For a nationalist, the far-right French presidential candidate Eric Zemmour takes a pretty dim view of his country, says Benjamin Haddad in Le Monde. In his 2014 book French Suicide, the 63-year-old says France has been on a downward slide since the year 843 – when the Treaty of Verdun divided the Carolingian empire, which covered much of western Europe, between three grandsons of Charlemagne. The centuries since have just been a frustrated attempt to recover this empire.
Zemmour’s “obsession with decline” borders on self-hatred. Even victories are defeats. He thinks France should have teamed up with Germany during World War One “against the real enemy, England”. The allied victory was a triumph for “Anglo-Saxon liberalism” – a German one would have restored “Carolingian unity” in Europe.
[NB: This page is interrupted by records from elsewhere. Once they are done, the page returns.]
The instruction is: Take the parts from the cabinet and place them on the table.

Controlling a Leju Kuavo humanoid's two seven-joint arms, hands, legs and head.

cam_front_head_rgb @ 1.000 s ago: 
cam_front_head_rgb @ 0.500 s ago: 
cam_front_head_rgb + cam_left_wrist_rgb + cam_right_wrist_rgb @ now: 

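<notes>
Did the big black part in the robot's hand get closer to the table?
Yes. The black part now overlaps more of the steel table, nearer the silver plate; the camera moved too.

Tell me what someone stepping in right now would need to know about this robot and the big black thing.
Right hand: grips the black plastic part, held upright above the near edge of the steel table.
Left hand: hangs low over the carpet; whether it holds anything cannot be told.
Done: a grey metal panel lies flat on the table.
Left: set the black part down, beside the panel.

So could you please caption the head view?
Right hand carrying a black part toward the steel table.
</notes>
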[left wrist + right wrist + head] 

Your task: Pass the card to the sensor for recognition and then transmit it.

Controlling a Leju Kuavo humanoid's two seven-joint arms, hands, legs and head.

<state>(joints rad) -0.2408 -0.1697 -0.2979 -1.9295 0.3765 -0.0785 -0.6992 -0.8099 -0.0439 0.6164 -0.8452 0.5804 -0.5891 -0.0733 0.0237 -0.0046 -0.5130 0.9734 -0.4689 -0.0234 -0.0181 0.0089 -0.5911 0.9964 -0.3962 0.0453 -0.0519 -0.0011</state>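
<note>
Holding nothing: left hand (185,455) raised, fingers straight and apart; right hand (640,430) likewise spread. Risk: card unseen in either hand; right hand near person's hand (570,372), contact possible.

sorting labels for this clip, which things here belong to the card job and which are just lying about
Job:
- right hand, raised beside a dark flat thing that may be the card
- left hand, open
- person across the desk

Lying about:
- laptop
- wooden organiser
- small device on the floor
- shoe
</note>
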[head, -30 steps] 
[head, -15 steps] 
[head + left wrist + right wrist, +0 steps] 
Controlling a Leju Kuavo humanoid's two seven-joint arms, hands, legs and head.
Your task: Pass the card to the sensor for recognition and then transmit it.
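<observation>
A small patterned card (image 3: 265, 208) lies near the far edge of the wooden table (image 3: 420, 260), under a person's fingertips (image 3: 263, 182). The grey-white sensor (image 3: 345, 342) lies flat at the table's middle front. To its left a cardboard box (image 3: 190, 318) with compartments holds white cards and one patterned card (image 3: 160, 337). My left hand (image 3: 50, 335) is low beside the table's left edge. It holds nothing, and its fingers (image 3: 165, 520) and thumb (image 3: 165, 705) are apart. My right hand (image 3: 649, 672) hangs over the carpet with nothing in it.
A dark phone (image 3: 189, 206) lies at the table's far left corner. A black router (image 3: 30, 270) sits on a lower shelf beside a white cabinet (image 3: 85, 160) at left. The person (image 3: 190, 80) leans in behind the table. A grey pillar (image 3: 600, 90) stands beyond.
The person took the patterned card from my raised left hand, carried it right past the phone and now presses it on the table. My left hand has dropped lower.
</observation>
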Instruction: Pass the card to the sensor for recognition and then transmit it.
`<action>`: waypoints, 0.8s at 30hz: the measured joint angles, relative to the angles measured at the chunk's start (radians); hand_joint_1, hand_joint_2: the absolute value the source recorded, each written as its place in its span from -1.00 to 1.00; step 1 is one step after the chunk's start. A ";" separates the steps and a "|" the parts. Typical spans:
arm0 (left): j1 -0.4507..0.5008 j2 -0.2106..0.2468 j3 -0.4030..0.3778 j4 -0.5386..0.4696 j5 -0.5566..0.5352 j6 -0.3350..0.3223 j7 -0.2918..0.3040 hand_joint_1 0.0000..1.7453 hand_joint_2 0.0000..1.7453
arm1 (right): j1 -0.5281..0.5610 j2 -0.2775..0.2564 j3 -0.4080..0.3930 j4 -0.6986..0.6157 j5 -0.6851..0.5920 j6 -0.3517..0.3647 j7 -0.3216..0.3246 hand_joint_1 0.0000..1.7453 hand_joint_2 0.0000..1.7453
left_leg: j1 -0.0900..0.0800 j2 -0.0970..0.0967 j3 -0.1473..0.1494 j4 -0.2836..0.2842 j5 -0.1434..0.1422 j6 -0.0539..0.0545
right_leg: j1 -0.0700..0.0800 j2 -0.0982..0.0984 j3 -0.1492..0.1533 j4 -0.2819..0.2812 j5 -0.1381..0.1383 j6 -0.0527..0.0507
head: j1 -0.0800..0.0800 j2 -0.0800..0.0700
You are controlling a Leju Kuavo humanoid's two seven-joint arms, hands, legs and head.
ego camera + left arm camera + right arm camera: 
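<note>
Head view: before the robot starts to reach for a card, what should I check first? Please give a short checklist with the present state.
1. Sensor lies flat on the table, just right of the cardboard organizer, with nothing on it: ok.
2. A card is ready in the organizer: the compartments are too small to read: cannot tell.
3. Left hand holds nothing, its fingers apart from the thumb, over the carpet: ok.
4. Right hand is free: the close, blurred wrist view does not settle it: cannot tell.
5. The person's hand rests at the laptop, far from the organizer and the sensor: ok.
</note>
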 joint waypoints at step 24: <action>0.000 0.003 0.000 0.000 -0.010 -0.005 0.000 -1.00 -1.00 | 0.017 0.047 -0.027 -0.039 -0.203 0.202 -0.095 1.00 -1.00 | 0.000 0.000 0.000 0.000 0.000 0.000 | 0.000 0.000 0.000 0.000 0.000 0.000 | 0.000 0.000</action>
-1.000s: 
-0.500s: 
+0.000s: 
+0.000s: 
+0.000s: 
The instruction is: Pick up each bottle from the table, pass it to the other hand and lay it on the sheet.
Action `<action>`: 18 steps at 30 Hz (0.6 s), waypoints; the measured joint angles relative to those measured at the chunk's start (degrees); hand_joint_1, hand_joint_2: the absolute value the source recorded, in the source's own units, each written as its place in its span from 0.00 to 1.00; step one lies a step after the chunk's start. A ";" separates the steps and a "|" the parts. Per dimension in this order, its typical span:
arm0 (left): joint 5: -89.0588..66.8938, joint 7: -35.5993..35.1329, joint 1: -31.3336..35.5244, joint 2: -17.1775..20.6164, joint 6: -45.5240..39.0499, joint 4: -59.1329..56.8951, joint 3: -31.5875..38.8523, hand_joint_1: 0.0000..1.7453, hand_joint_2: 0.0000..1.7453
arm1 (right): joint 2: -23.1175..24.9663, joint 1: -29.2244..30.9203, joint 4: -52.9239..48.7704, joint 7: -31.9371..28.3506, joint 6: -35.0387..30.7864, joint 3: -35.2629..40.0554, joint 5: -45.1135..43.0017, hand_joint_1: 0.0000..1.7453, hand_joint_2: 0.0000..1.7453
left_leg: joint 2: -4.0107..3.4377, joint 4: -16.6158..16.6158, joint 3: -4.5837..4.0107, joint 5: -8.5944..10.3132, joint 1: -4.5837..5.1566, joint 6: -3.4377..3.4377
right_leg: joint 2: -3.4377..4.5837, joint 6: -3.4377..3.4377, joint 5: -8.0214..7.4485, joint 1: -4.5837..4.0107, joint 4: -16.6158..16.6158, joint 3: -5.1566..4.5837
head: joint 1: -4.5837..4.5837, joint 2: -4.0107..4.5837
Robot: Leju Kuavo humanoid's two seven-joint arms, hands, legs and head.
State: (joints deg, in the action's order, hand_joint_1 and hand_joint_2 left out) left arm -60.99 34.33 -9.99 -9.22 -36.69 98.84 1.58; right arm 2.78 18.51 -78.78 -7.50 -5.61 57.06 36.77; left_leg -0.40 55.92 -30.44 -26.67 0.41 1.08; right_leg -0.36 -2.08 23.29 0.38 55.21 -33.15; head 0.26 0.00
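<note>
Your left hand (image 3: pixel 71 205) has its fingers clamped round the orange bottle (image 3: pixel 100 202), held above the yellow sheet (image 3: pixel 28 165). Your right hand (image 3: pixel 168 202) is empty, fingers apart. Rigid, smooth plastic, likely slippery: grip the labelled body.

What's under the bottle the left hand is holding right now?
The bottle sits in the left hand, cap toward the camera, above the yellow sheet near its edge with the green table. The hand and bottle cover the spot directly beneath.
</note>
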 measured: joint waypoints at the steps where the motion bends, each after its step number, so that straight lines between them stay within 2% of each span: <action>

He even puts US intervention in the two world wars “on a par with Nazism or the Russian Revolution”. Zemmour’s solutions to France’s “permanent decline” seem to be seizing the French-speaking portion of Belgium, Wallonia, and cracking down on Islam’s “barbarian invasions” of Europe – though he believes the latter will be a fruitless task because of “the iron laws of demography”. Coming from a prospective leader, it’s not particularly inspiring. “How can one claim to prepare a country for its future when one is convinced that it is doomed to decline?”
Why it matters Zemmour’s other “bizarre theory” is that France has been emasculated by feminists and homosexuals, says Andrew Billen in The Times – The New Yorker counted 23 uses of the word “virilité” in his 2014 book, French Suicide. “I shall have to ask a shrink to tell me what it means,” Zemmour tells Billen.